> INSTRUCTIONS FOR THE TASK: Check each line of the material below for "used", then copy the ones that contain it.
——
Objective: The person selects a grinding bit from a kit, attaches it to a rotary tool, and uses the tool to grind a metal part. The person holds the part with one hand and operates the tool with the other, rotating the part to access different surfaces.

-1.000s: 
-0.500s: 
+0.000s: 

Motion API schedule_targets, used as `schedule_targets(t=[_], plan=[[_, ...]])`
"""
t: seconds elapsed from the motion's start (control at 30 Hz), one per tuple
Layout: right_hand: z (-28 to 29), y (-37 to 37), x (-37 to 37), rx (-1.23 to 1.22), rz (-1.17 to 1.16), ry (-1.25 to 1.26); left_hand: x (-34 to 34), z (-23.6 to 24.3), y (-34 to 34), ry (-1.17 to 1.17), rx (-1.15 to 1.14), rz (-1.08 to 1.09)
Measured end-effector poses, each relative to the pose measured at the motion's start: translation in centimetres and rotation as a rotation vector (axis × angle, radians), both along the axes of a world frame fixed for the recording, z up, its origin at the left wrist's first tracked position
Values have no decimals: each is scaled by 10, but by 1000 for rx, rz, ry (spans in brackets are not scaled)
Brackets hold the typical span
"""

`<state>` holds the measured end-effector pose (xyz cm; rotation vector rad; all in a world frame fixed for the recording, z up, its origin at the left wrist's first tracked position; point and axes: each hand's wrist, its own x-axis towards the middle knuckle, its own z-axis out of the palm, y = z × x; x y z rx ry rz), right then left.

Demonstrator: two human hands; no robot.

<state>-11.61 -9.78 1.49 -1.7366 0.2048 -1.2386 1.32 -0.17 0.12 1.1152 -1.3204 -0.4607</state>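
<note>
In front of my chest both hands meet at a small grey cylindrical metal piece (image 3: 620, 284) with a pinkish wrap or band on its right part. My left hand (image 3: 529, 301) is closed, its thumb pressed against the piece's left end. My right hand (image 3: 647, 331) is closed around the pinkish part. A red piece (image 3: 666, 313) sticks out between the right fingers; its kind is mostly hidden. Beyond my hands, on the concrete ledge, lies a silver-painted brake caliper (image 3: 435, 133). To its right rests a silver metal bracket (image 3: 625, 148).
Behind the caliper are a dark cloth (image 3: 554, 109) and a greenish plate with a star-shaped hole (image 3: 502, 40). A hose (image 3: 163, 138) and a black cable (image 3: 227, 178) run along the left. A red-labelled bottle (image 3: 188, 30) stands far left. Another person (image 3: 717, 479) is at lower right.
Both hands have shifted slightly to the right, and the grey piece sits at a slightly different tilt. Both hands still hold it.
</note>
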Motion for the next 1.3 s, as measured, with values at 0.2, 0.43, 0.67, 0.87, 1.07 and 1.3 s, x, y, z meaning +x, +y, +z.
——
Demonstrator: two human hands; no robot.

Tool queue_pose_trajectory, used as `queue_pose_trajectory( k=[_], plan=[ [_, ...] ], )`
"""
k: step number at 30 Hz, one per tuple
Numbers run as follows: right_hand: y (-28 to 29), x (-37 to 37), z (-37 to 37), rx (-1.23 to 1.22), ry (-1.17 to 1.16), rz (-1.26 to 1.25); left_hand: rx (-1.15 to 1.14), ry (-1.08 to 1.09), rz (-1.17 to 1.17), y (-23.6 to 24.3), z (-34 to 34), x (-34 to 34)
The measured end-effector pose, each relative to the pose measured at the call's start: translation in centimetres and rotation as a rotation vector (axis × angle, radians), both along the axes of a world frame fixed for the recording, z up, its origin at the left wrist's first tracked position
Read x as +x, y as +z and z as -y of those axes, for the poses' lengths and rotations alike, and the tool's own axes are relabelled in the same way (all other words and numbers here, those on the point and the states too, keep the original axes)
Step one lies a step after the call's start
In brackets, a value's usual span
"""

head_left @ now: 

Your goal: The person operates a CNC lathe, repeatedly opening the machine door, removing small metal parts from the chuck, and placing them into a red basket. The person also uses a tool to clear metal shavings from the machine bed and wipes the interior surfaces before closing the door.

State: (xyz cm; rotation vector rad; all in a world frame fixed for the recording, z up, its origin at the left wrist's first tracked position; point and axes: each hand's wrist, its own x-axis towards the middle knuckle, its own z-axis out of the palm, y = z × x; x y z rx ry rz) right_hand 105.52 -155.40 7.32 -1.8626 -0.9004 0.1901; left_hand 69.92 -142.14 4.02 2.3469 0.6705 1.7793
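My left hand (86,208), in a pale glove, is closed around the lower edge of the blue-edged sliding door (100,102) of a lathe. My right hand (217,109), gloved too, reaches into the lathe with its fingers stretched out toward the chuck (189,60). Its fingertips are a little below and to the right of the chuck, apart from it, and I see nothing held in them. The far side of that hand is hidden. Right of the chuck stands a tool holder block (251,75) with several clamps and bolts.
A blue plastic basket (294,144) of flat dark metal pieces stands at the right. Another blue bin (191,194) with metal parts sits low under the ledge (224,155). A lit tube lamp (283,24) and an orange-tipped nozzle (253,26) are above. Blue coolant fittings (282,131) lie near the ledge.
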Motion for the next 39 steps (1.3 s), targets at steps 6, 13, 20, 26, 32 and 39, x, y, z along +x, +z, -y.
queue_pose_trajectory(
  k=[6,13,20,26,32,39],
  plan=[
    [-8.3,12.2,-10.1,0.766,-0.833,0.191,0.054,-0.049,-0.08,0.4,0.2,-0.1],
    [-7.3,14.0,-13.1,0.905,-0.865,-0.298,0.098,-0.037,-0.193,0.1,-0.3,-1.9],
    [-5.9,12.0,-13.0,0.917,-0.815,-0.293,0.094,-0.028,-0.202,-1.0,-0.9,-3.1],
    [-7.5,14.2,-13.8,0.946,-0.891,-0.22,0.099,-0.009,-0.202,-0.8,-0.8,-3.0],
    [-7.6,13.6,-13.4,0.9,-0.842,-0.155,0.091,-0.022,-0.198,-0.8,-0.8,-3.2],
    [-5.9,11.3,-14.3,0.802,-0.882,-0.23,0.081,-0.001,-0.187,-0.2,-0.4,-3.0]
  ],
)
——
> TASK OUTPUT:
Motion API schedule_targets, used as `schedule_targets(t=[_], plan=[[_, ...]])`
Tool queue_pose_trajectory, used as `queue_pose_trajectory( k=[_], plan=[ [_, ...] ], )`

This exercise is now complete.